### WHAT IS REQUIRED
Your task is to reproduce the listing exactly, without its images.

### SOURCE DATA
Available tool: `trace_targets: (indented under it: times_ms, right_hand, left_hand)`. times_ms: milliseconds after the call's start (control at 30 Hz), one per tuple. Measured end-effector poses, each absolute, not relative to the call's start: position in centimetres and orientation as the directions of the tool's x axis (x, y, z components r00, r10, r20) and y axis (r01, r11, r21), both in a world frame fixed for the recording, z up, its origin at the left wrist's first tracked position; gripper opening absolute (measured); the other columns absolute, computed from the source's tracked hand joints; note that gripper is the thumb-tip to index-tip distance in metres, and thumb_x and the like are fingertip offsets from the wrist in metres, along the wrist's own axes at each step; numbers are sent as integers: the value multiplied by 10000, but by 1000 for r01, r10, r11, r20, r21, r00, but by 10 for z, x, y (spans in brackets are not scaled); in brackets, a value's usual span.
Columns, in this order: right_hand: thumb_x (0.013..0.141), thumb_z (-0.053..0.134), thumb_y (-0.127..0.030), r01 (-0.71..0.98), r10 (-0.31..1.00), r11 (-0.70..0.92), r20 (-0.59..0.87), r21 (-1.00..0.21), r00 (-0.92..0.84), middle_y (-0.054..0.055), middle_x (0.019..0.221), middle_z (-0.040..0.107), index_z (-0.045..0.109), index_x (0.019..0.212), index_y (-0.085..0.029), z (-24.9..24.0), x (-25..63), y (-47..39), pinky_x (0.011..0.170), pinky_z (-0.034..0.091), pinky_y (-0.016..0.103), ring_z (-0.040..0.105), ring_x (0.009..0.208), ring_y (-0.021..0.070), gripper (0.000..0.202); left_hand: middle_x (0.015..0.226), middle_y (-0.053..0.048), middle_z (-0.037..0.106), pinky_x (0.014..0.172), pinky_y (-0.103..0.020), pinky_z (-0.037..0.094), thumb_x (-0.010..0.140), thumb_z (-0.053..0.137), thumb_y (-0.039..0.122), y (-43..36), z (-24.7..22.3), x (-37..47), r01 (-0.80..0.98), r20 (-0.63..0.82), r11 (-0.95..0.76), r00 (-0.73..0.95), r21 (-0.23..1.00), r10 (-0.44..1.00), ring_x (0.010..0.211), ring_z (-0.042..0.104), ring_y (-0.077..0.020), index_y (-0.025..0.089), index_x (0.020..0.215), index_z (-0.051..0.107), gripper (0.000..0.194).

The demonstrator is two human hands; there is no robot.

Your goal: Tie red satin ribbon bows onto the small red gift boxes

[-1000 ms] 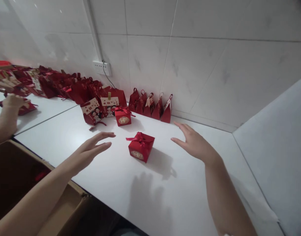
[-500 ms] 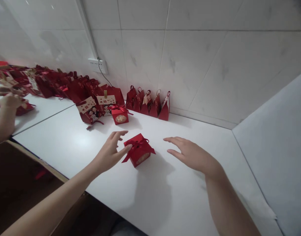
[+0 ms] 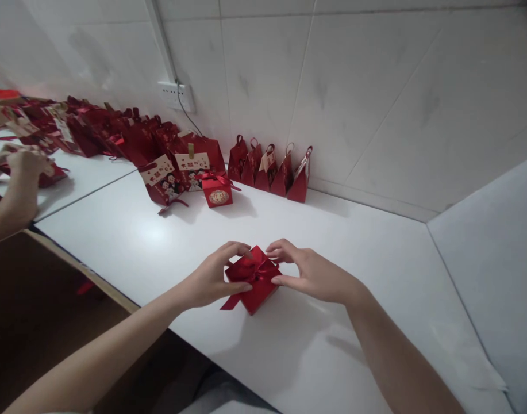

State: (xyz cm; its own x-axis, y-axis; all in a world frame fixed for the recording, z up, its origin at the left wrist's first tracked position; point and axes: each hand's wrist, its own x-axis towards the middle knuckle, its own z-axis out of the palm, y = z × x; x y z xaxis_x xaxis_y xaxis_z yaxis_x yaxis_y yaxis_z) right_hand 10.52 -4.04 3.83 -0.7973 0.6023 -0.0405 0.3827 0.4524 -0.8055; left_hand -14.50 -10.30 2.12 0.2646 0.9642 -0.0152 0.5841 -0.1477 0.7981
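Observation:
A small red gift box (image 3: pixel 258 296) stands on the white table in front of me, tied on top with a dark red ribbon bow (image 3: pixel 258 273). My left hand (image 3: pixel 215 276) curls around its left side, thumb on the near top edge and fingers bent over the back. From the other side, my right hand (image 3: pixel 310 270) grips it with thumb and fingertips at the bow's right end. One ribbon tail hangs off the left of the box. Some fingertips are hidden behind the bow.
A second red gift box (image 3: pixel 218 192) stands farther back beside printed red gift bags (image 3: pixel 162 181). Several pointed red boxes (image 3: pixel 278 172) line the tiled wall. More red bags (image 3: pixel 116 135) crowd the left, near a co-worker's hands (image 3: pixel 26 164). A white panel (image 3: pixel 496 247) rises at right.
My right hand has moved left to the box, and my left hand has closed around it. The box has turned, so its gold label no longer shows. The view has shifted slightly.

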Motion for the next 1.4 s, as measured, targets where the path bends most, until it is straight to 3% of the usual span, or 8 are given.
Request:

### ANSWER TO THE EXERCISE
Available tool: `trace_targets: (indented under it: times_ms, right_hand, left_hand)`. times_ms: milliseconds after the call's start (control at 30 Hz), one per tuple. Measured end-effector poses, each absolute, not relative to the call's start: position in centimetres and orientation as the directions of the tool's x axis (x, y, z components r00, r10, r20) and y axis (r01, r11, r21), both in a world frame fixed for the recording, z up, its origin at the left wrist's first tracked position; gripper opening absolute (measured); the other columns absolute, computed from the source's tracked hand joints; note that gripper is the thumb-tip to index-tip distance in metres, and thumb_x and the like are fingertip offsets from the wrist in metres, along the wrist's own axes at each step; numbers are sent as integers: the value multiplied by 10000, but by 1000 for r01, r10, r11, r20, r21, r00, but by 10 for z, x, y (spans in brackets are not scaled); in brackets, a value's usual span.
Columns, in this order: right_hand: thumb_x (0.013..0.141), thumb_z (-0.053..0.134), thumb_y (-0.127..0.030), r01 (-0.71..0.98), r10 (-0.31..1.00), r11 (-0.70..0.92), r20 (-0.59..0.87), r21 (-1.00..0.21), r00 (-0.92..0.84), middle_y (-0.054..0.055), middle_x (0.019..0.221), middle_z (-0.040..0.107), index_z (-0.045..0.109), index_x (0.019..0.212), index_y (-0.085..0.029), z (-24.9..24.0), x (-25..63), y (-47..39), pinky_x (0.011..0.170), pinky_z (-0.034..0.091), pinky_y (-0.016..0.103), ring_z (-0.040..0.105), ring_x (0.009..0.208), ring_y (-0.021..0.070), gripper (0.000..0.202); left_hand: middle_x (0.015..0.226), middle_y (-0.053..0.048), middle_z (-0.037..0.106), pinky_x (0.014..0.172), pinky_y (-0.103..0.020), pinky_z (-0.037..0.094), thumb_x (-0.010..0.140), thumb_z (-0.053..0.137), thumb_y (-0.039..0.122), y (-43..36), z (-24.7..22.3), x (-37..47), r01 (-0.80..0.98), r20 (-0.63..0.82), r11 (-0.95..0.76), r00 (-0.73..0.95), r21 (-0.23..1.00), r10 (-0.44..1.00), ring_x (0.010..0.211), ring_z (-0.042..0.104), ring_y (-0.077..0.020), index_y (-0.025..0.089), index_x (0.020..0.215), index_z (-0.051..0.107), gripper (0.000..0.194).

The demonstrator is two human hands; there is no robot.

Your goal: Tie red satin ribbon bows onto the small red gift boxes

[-1000 ms] 
[-500 ms] 
[+0 ms] 

State: (xyz cm; its own x-axis, y-axis; all in a world frame fixed for the recording, z up, its origin at the left wrist's first tracked position; point and axes: each hand's wrist, its own x-axis towards the middle knuckle, its own z-axis out of the palm, y = z × x; x y z xaxis_x xaxis_y xaxis_z yaxis_x yaxis_y yaxis_z) right_hand 10.52 -4.04 3.83 -0.7973 0.6023 -0.0405 0.3827 0.4524 -0.8055; left_hand -14.50 -10.30 2.12 0.2646 0.9642 -0.0152 0.5841 -0.1477 0.7981
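Observation:
A small red gift box (image 3: pixel 258 296) stands on the white table in front of me, tied on top with a dark red ribbon bow (image 3: pixel 258 273). My left hand (image 3: pixel 215 276) curls around its left side, thumb on the near top edge and fingers bent over the back. From the other side, my right hand (image 3: pixel 310 270) grips it with thumb and fingertips at the bow's right end. One ribbon tail hangs off the left of the box. Some fingertips are hidden behind the bow.
A second red gift box (image 3: pixel 218 192) stands farther back beside printed red gift bags (image 3: pixel 162 181). Several pointed red boxes (image 3: pixel 278 172) line the tiled wall. More red bags (image 3: pixel 116 135) crowd the left, near a co-worker's hands (image 3: pixel 26 164). A white panel (image 3: pixel 496 247) rises at right.
My right hand has moved left to the box, and my left hand has closed around it. The box has turned, so its gold label no longer shows. The view has shifted slightly.
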
Motion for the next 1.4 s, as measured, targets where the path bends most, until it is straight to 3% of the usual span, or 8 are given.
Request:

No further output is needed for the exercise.